Huron's mayor creates rideshare program aiming to help community and the environment

FRESNO, Calif. (KFSN) -- In rural parts of the Central Valley, something as simple as getting to a doctor's appointment can be a challenge.

In an area that also struggles with poor air quality, Huron's mayor is taking action to help people with their overall health and reduce his city's impact on air pollution.

The nearly 7,000 people who live there are predominately farmworkers with a median household income of $31,000 dollars a year.

Just off the town's main road, you'll find The LEAP Institute headquarters. It's a non-profit created by Huron's Mayor, Rey Leon.

"I think farmworker communities deserve the best," said Leon.

To give residents better access to critical services such as a doctor appointments, he created the free rideshare program Green Raiteros.

"'Raiteros' comes from 'raite.' 'Raite' is a Spanglish term that comes from ride," said Leon.

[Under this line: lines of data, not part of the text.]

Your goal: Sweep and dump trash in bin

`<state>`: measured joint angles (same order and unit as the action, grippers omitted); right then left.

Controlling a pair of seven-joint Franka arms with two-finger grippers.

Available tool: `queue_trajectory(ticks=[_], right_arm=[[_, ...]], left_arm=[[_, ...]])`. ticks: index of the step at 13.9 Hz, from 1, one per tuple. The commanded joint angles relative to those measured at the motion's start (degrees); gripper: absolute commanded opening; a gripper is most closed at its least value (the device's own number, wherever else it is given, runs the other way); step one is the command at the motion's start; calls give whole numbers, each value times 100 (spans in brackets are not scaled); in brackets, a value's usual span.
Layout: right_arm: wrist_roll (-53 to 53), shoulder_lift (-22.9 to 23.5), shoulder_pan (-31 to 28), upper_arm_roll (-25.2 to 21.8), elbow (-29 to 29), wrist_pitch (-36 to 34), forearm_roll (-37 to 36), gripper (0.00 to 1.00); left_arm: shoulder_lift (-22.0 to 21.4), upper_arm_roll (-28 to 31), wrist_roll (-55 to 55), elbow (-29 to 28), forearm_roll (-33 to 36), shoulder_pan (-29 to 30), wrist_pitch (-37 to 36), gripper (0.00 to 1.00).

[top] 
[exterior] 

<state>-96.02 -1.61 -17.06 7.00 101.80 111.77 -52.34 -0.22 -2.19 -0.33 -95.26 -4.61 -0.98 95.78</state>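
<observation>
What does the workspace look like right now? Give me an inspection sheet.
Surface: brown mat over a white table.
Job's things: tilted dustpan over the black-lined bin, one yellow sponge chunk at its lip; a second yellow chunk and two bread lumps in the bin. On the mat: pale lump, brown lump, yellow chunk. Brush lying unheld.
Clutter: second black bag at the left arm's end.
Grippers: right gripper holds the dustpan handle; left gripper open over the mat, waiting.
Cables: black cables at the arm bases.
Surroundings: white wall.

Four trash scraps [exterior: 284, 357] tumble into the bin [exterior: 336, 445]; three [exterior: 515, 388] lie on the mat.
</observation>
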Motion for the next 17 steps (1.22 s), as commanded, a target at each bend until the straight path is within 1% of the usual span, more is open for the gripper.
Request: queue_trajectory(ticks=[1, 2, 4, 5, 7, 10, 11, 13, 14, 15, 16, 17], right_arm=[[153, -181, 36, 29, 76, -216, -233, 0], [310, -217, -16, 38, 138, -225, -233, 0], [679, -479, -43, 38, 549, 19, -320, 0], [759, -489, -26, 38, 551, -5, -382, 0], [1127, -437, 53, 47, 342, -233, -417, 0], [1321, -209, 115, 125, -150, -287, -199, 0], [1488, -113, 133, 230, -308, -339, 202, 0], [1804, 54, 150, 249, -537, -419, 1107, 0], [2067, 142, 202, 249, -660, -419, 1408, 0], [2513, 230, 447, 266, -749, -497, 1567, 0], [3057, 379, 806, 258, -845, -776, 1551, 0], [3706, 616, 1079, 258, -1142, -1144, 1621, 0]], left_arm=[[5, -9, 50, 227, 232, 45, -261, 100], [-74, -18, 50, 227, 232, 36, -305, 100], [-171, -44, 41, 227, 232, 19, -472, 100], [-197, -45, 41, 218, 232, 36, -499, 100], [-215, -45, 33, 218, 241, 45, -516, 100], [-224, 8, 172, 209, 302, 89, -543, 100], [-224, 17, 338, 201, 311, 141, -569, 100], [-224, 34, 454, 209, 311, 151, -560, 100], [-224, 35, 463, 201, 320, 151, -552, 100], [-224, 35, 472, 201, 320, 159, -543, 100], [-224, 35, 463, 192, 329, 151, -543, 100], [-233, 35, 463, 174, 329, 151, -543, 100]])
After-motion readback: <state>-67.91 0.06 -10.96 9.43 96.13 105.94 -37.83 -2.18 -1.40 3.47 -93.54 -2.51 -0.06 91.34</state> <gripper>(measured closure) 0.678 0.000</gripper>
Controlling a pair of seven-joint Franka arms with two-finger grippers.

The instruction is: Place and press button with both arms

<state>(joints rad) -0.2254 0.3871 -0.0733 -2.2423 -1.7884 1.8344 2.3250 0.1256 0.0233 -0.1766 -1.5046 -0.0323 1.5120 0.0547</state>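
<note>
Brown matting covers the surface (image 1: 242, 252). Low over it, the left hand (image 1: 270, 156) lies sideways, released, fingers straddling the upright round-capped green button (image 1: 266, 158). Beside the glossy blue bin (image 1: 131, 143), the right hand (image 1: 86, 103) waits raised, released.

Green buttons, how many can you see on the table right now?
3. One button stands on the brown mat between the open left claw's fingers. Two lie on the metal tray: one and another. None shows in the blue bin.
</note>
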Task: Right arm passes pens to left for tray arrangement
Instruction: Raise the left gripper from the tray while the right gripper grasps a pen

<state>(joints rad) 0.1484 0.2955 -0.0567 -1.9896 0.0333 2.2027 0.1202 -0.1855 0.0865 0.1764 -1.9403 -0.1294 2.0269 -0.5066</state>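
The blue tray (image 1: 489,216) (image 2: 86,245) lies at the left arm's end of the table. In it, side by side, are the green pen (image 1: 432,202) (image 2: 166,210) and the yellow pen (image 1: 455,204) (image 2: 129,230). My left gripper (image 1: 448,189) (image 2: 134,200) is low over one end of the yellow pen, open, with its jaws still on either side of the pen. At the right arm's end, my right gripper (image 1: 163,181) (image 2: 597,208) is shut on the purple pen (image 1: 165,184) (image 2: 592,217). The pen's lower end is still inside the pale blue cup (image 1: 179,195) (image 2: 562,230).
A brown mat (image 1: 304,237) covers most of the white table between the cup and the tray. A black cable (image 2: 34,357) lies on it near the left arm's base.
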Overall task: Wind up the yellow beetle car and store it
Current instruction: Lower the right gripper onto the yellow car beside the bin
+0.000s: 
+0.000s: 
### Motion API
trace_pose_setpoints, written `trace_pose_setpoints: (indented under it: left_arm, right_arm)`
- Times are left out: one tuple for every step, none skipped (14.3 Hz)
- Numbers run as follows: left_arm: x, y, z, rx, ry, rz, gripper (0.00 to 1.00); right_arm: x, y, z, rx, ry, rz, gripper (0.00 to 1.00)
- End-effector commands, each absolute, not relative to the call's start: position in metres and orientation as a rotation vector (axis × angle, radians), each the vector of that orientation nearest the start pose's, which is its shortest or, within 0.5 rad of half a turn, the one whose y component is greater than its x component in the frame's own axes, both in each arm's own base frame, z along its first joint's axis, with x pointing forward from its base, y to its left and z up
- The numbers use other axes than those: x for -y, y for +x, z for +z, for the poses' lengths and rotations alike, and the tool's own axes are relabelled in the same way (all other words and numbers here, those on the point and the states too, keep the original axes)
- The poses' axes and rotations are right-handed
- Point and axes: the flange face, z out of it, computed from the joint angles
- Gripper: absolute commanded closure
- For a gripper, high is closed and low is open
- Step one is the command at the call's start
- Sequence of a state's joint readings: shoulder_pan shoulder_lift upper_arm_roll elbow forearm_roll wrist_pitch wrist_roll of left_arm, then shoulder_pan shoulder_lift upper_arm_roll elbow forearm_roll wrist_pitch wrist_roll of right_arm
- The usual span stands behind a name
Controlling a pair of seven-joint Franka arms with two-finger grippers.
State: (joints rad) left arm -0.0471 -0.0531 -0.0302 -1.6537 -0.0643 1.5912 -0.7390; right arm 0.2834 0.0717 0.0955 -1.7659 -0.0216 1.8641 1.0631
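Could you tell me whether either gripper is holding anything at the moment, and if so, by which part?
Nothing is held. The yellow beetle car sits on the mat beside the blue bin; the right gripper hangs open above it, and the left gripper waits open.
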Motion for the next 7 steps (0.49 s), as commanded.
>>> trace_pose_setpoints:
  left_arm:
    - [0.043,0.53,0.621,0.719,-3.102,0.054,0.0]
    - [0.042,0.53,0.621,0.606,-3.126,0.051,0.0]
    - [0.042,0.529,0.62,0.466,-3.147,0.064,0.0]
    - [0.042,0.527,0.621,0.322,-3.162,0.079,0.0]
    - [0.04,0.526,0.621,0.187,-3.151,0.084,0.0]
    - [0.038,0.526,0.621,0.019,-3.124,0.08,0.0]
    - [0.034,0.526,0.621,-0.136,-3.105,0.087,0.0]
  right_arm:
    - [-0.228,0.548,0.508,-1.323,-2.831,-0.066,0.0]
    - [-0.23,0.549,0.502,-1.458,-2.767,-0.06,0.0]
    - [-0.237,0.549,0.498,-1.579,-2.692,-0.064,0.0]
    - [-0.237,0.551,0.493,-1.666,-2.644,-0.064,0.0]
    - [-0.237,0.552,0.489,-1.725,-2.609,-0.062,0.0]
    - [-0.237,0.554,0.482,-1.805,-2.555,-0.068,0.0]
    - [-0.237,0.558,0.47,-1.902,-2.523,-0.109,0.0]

It's the Green Raiteros because the fleet is made up of 100% electric vehicles which charge right next to the non-profit's headquarters.

As an environmental justice activist and advocate, Leon said it was important they use electric vehicles because the San Joaquin Valley has some of nations worst air quality.

Experts say one of the main contributors to that pollution is large trucks that use Highway 99 and Interstate 5.

Using electric vehicles also allows Leon the opportunity to apply for grants to help fund the program and keep the rides free for clients.

The idea for the Green Raiteros came, in part, from Leon's struggles as a child.

He once needed to get to a dying cousin and traveled the 52 miles north to Fresno by bus.

"I think it was 13 stops and it took three hours to get there," said Leon.

He didn't want his community to have to struggle to get to essential services, so now residents just have to register as a client, reserve a ride a few days in advance and a driver will pick them up.

That's what Jesus Contreres came in to do as we were speaking with the mayor.

He needed a ride to a doctor's appointment about 50 miles away later that week.

Gregerio Hernandez uses the service several times a week to get to dialysis, which is about 20 miles away.

His wife Soledad Lamos says the free rides are a lifeline.

"For us, it has been a huge support," Lamos said in Spanish.

Hernandez's doctors appointments are anywhere from 20 to 60 miles away.

Before the Green Raiteros, the trips were adding to their cost of healthcare.

Lamos said before they were paying $60 to $80 a ride.

Mayor Leon hopes the rideshare program will encourage other cities to see how beneficial going electric is for the environment and give his residents peace of mind to get to where they need to go.

"I think what we're doing is providing folks the experience of what it feels like to go from an individual owning a car to a community owning a fleet," Leon said.